Segment Open

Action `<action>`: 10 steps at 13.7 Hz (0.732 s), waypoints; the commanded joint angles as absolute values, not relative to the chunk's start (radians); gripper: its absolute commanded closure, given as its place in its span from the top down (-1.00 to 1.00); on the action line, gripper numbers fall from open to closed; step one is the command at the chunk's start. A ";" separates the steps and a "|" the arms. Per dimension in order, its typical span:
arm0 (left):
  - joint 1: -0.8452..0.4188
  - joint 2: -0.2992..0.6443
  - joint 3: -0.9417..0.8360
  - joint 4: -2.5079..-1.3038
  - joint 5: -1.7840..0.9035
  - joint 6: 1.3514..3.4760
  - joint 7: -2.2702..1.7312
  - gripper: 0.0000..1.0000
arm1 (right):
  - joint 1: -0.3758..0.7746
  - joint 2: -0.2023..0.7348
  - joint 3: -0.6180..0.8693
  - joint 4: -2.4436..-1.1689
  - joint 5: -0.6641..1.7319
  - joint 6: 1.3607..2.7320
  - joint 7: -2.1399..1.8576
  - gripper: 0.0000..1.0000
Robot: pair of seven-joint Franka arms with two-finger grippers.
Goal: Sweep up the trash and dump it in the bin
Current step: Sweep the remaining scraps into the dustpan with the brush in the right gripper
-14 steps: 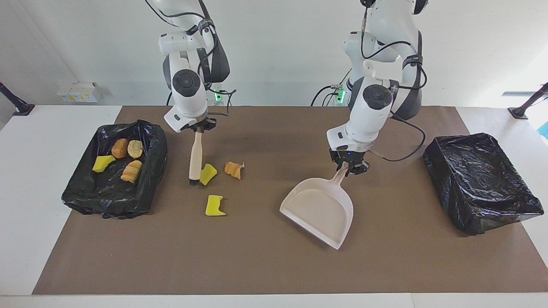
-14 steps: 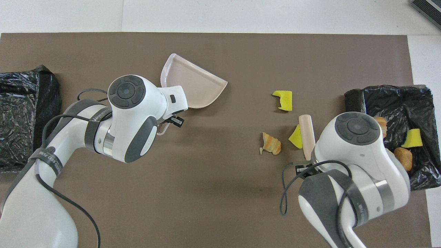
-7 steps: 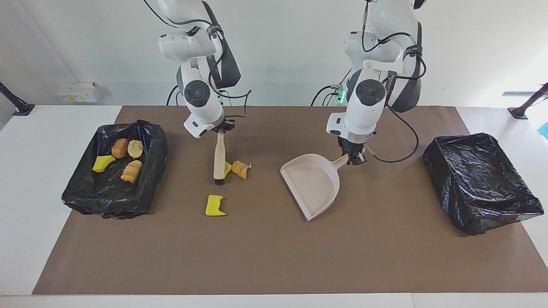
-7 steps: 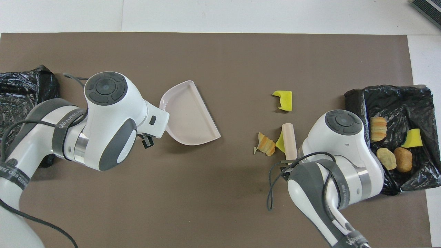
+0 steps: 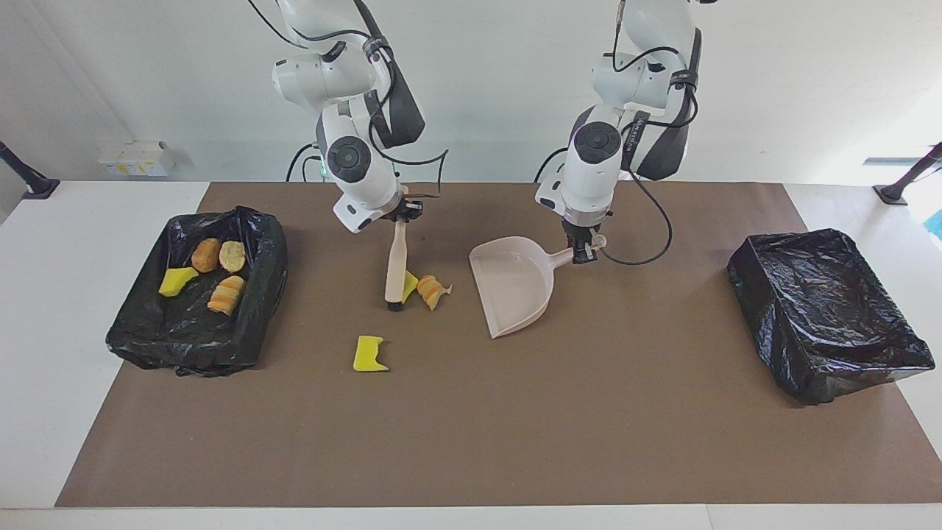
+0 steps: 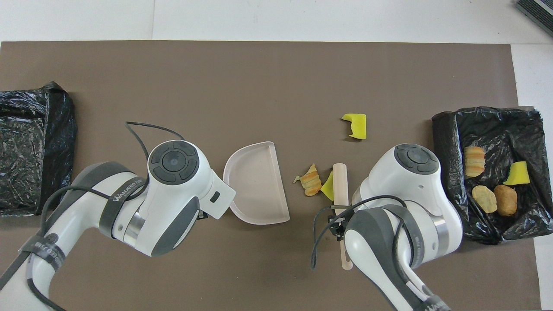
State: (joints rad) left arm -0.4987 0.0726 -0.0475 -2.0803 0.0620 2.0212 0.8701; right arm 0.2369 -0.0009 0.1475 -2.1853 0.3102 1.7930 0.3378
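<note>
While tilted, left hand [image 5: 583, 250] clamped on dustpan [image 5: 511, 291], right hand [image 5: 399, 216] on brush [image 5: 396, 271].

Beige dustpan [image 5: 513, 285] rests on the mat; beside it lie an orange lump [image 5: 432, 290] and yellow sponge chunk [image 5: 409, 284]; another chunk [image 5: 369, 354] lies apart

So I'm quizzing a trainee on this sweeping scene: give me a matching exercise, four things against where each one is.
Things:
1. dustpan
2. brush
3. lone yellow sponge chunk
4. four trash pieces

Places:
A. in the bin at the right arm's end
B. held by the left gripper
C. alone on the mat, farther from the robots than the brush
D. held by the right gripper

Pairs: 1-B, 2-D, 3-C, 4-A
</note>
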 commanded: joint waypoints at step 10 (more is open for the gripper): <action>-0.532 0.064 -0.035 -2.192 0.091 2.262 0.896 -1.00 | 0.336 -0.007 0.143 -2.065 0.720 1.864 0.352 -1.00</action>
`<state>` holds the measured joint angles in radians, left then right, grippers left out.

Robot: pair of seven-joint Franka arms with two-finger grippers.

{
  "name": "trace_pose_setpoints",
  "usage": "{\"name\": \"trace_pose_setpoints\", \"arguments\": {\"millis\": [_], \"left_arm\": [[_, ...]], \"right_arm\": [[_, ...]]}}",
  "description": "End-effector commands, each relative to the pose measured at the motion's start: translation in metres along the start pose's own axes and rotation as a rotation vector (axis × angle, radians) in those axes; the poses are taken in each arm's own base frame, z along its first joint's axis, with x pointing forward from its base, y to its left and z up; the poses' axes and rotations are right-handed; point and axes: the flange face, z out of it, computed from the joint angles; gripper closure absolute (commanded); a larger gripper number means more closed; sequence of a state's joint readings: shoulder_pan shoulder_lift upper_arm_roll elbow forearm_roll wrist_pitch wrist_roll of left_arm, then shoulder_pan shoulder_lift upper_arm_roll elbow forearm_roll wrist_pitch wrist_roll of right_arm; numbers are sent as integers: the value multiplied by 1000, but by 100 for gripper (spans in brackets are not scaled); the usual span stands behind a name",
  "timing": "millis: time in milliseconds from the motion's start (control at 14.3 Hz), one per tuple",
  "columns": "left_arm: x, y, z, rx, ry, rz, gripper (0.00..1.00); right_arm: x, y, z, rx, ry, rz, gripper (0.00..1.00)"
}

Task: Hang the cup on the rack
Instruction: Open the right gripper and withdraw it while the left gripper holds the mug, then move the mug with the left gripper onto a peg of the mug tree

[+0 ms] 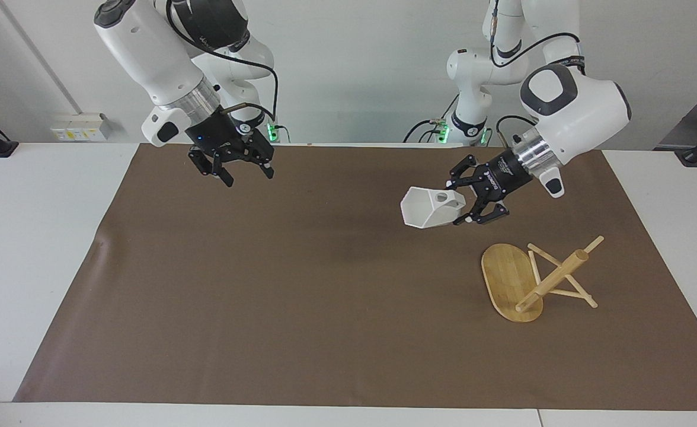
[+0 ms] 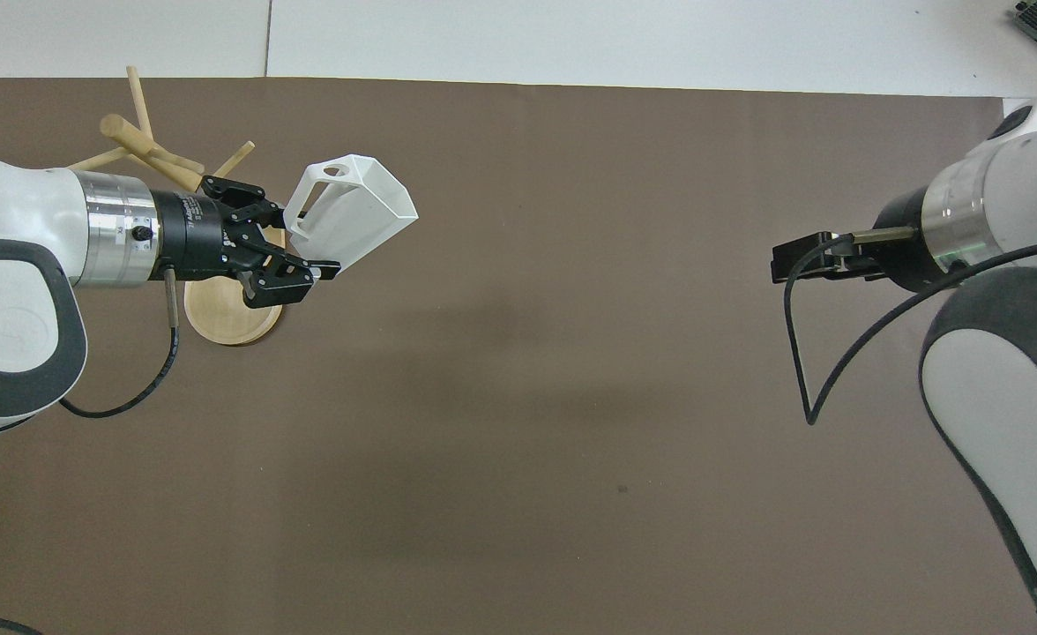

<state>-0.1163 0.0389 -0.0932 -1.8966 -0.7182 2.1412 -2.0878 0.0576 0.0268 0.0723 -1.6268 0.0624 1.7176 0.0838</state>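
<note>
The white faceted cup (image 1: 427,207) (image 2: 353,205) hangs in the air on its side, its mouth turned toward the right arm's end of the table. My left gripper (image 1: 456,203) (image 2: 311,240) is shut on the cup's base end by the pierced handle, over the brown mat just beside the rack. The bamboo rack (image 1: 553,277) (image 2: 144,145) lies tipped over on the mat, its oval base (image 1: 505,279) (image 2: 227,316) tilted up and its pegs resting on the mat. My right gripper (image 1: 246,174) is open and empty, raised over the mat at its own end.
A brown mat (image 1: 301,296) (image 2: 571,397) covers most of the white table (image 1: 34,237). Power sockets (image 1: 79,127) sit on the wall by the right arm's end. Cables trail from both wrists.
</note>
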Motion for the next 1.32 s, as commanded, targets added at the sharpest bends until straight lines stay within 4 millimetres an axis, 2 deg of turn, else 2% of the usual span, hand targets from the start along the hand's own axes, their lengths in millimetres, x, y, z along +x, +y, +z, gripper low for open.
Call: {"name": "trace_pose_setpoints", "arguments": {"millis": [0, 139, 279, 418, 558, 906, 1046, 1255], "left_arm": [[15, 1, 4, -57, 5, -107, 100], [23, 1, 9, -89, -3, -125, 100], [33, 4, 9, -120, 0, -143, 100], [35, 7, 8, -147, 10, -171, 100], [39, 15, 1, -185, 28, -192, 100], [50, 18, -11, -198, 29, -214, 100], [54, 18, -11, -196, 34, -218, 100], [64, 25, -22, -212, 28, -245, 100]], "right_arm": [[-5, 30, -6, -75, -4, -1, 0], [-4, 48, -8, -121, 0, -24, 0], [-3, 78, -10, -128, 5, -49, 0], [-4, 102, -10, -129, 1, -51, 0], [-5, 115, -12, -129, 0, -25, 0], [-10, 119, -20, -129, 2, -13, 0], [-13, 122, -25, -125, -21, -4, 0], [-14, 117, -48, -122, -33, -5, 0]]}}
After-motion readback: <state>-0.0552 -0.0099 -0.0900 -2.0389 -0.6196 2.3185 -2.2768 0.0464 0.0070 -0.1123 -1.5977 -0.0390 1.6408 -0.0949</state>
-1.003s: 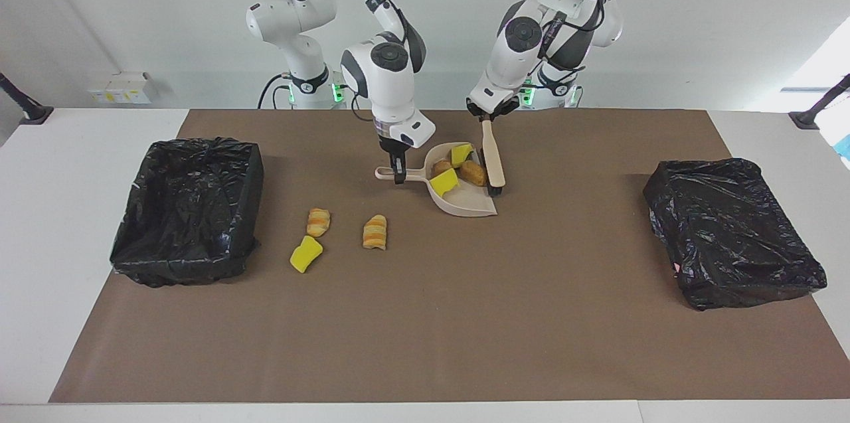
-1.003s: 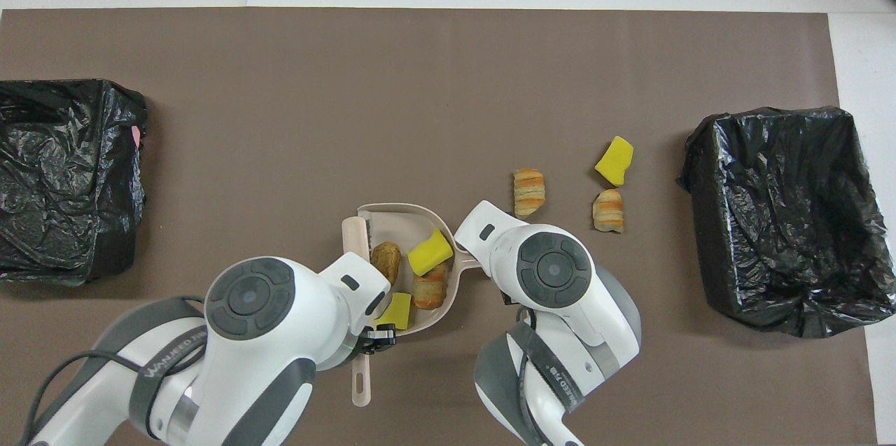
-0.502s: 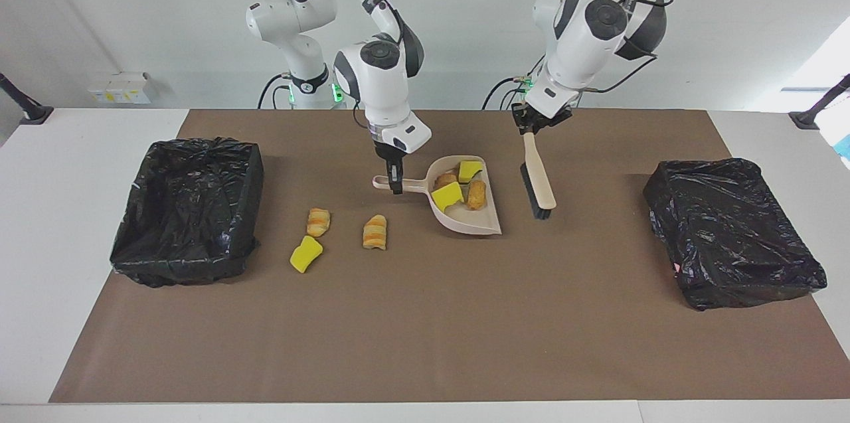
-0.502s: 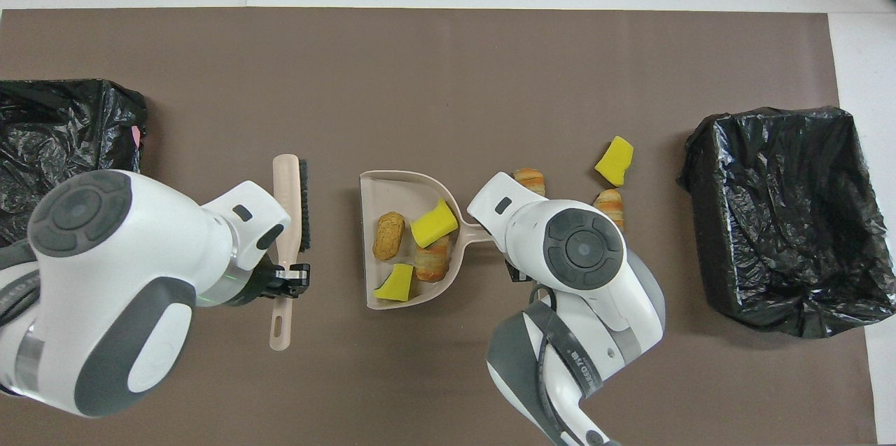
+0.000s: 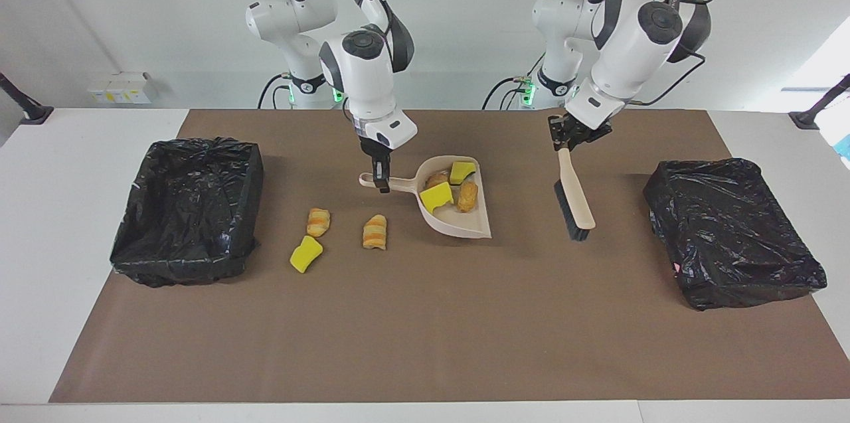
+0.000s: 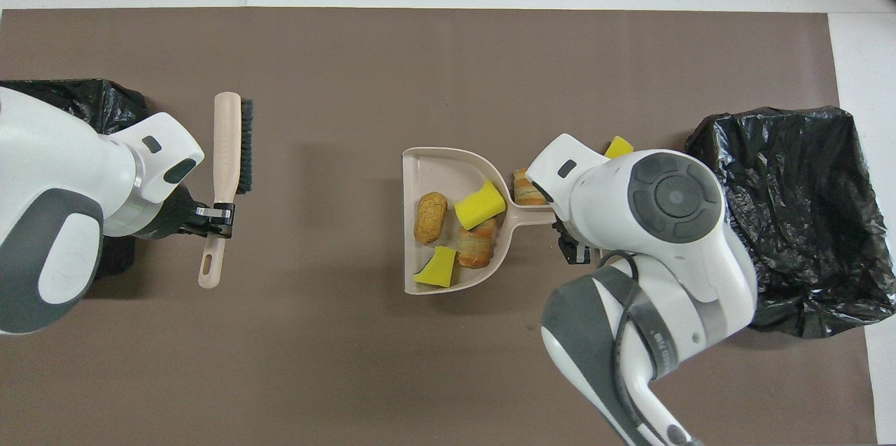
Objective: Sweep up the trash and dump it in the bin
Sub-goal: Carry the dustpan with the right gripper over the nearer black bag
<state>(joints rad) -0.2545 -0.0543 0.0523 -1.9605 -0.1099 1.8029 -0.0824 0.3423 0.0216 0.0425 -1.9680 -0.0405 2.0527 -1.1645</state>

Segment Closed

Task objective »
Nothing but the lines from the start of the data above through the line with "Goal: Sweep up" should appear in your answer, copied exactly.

Response »
Action `<action>`: 10 steps at 13.7 Hz (0.732 s), waypoints; the commanded joint angles as absolute values, not relative to the chunk's start (radians); gripper: its absolute commanded closure, given as its place in its span from the top down (-1.00 to 1.00); on the action line, gripper numbers fall from open to closed; step one is the command at the chunk's start. A ";" separates the steps and a "|" the arms. Per dimension in order, its typical span:
arm0 (left):
  - joint 1: -0.8452..0.4188
  - joint 2: -0.2992..0.6443
  - joint 3: -0.9417..0.8360
  - joint 4: -2.5079..-1.3038
  - joint 5: -1.7840..0.9035
  - joint 6: 1.3514..3.4760
  - joint 7: -2.2702..1.7312
  - gripper: 0.0000..1.0000
arm1 (right):
  - joint 1: -0.3758..0.7746
  - joint 2: -0.2023..0.7348
  - joint 3: -0.6180..0.8693
  - joint 4: -2.4436..-1.1689
  - joint 5: -0.6641..1.7319
  - joint 6: 1.3607..2.7320
  - joint 7: -2.1399..1.8576
  - gripper: 0.0000..1.0000
Robot: pair of seven-joint Franka arms with two-finger grippers.
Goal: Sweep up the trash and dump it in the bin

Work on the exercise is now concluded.